▸ Your task
Copy out precisely the lines from the start of the data through the line with "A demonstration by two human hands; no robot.", and keep pictures out of it.

▸ Supplied material
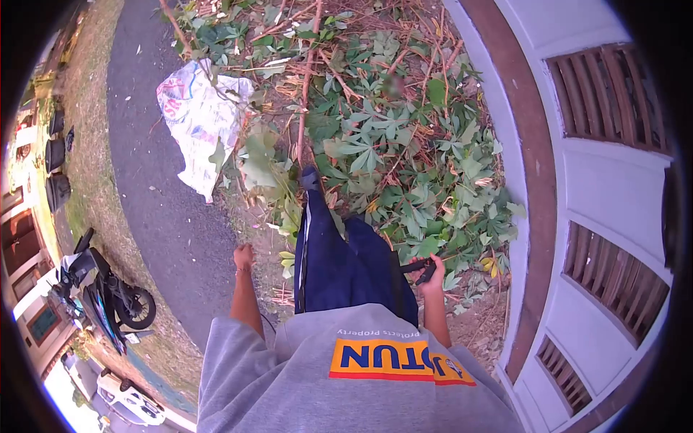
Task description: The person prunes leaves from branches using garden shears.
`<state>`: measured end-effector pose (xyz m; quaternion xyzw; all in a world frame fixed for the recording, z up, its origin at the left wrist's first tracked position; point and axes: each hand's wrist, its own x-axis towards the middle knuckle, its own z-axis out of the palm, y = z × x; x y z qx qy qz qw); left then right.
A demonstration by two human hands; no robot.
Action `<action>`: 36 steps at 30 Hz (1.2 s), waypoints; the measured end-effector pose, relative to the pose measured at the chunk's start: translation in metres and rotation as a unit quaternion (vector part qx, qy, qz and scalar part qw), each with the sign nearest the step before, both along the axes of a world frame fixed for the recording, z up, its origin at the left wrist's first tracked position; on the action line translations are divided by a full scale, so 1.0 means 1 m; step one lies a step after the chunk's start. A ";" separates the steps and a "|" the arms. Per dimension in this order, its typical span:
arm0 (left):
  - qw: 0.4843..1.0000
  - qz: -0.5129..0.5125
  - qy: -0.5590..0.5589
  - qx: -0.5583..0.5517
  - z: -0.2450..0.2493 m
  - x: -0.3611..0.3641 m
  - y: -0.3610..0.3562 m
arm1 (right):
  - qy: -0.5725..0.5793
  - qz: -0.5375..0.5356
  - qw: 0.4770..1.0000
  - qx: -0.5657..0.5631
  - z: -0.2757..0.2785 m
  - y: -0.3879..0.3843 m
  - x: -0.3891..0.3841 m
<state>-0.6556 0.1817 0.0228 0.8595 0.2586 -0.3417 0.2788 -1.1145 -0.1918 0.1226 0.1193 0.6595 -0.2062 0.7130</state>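
Note:
My left hand hangs at my side above the edge of the paved path, its fingers curled in with nothing visible in them. On the other side, my right hand grips a black-handled tool beside my dark blue trousers; its working end is hard to make out. Cut leafy branches with broad green leaves cover the ground ahead of my feet. A long bare stem runs away from my dark shoe. At the left of the pile lies a crumpled white sack, partly under twigs and leaves.
A pale wall with slatted vents borders the right side, with a raised ledge at its base. On the left runs the asphalt path, then grass. A parked motorcycle and a white car stand farther left.

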 end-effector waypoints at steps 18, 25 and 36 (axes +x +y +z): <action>0.955 -0.208 -0.104 -0.184 -0.307 0.092 -0.214 | 0.081 0.254 0.964 0.027 -0.033 0.085 0.089; 0.960 -0.179 -0.148 -0.153 -0.207 0.003 -0.111 | 0.001 0.255 0.967 -0.016 -0.047 0.086 0.088; 0.893 -0.073 -0.398 -0.194 -0.065 -0.116 -0.034 | -0.052 0.313 0.935 -0.157 -0.049 0.013 0.048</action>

▸ Answer space
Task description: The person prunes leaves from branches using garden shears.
`<state>`: measured end-effector pose (xyz m; quaternion xyzw; all in a world frame fixed for the recording, z up, its origin at the left wrist's first tracked position; point and axes: each hand's wrist, its own x-axis towards the middle knuckle, its own z-axis out of the palm, y = z × x; x y z qx qy qz qw); left then right.
A demonstration by two human hands; no robot.

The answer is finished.